The question I have, as an atheist, is do you think that the Big Bang theory is incompatible with belief in god? Because there are many christian scientists who do subscribe to it.
I’ve been lurking here for a few weeks, and felt it was an opportune time to jump in.
First of all, I am an atheist, but more towards the agnostic end of the spectrum; I lack belief in God, I don’t reject that God, by some definition, could not exist, but simply that I don’t see the need for God to exist.
That all put aside, I think there needs to be some clarity on what cosmologists and physicists mean by the Big Bang. You will note a bit of a disclaimer by any researcher when discussing the Big Bang or inflationary theory; and that is that these interlinked theories deal with the
observable universe.
That’s not to say that scientists won’t hypothesize about the entire universe. It doesn’t seem an unreasonable assumption that the unobservable parts of the Universe don’t behave by the same physical interactions as the parts we can see, but as we can’t see those other regions of the Universe, it remains at best an educated guest.
There are a number of highly speculative models of what came “before” the Big Bang (if that even makes sense, I’ll touch on that in a moment). The Big Bang might have been an event localized to what we call the observable universe, and thus not an, ahem, universal event. It could be that our universe is a “baby” universe formed out of another universe. Our universe could simply be a sort of daughter universe, or brane, of a metaverse. Again, these are all speculative, and brane theory is largely built out of string theory, which remains highly controversial, and while an interesting mathematical model, may actually have nothing at all to do with the actual Universe itself.
For myself, I have to accept that while the Big Bang is the origin of the observable universe, nothing beyond that can be proclaimed as any of fact, provisional or otherwise. That the observable universe was once much denser and much hotter, and then began to expand and cool (become less dense), is a much a “fact” (a dangerous and loaded word, to be sure) as anything in science is a fact.
I’m not even sure that the notion of “before” even has any meaning if you’re talking about the origin of the Universe. Causality certainly applies
within the Universe, but to try to extend that beyond the beginning of the Universe may in fact not even make sense (as Stephen Hawking famously said, it’s like asking what’s north of the North Pole).
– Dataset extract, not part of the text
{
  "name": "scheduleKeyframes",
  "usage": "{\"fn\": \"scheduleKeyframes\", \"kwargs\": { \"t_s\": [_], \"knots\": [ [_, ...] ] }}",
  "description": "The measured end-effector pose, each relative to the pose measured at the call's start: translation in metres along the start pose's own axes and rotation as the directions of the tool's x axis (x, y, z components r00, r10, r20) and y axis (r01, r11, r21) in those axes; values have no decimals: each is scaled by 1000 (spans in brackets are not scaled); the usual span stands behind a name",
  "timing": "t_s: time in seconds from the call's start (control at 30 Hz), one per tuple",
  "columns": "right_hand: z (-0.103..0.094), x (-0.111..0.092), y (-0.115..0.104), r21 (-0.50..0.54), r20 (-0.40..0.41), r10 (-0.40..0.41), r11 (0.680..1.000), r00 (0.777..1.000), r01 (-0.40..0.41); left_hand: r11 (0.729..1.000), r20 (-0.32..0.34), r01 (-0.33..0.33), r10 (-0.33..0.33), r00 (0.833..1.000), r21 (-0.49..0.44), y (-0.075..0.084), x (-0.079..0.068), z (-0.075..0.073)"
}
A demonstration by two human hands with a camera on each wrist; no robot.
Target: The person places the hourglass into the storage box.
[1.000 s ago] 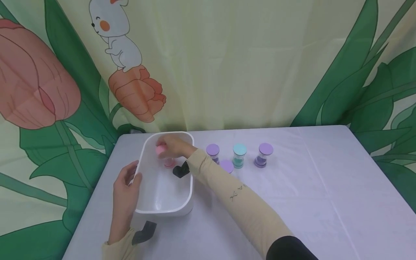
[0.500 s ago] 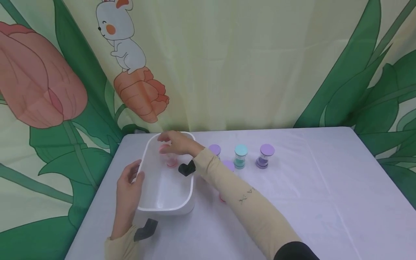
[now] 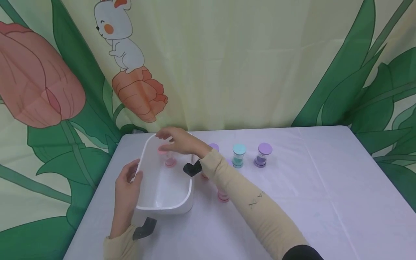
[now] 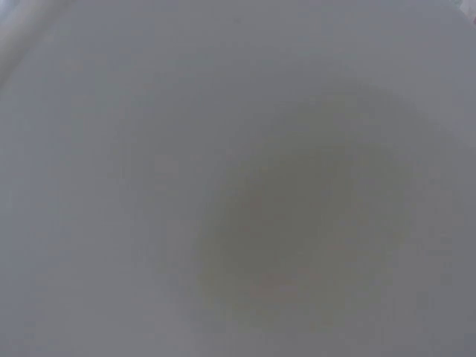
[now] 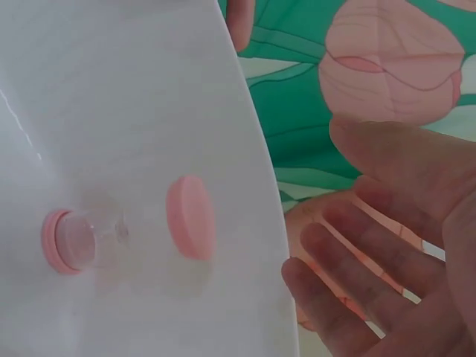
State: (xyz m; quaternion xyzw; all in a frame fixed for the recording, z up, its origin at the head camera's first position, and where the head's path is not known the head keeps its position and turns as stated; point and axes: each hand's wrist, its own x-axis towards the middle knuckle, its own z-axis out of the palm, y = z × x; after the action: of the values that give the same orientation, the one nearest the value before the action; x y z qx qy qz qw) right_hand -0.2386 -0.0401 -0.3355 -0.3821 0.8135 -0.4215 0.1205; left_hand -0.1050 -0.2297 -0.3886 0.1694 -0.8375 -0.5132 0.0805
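Note:
A pink hourglass point(image 3: 169, 160) stands inside the white bin point(image 3: 162, 208), close to its far end. Its pink cap point(image 5: 191, 218) and clear body show in the right wrist view. My right hand point(image 3: 182, 141) is above it at the bin's far rim, thumb and fingers spread, and holds nothing. In the right wrist view, open space shows between that hand and the hourglass. My left hand point(image 3: 128, 184) rests against the bin's left side, thumb tip at the rim. Only a blurred pale surface fills the left wrist view.
To the bin's right stand a teal hourglass point(image 3: 238, 156) and a purple hourglass point(image 3: 264, 154). Another purple cap point(image 3: 214, 146) and a pink base point(image 3: 223, 196) show partly behind the right sleeve point(image 3: 247, 195). A printed curtain point(image 3: 234, 72) hangs behind the table.
The right hand has let go of the pink hourglass in the bin, spread its fingers and risen slightly to the right. The left hand stays at the bin's side.

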Motion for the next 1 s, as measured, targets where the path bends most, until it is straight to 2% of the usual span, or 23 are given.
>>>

In that light, I simply do not accept the Prime Mover argument (that the Universe needed someone or something to kickstart it). If one insists on Prime Mover logic, then it creates an sort of infinite regression, in which I can answer “What started God?”, to which a theist would reply “Well, clearly there needs to be an Eternal uncaused entity”, and I will then invoke Occam’s Razor, declare that if some entity can in fact be uncaused, I will remove the entity that I have no evidence for (God), and apply this attribute of being uncaused to the Universe itself.
What I won’t do, of course, is pretend that my logic is science, or somehow backed by science. All the science, at this point at least, has to say is that the observable universe was once very hot and very dense, and then began to expand and cool.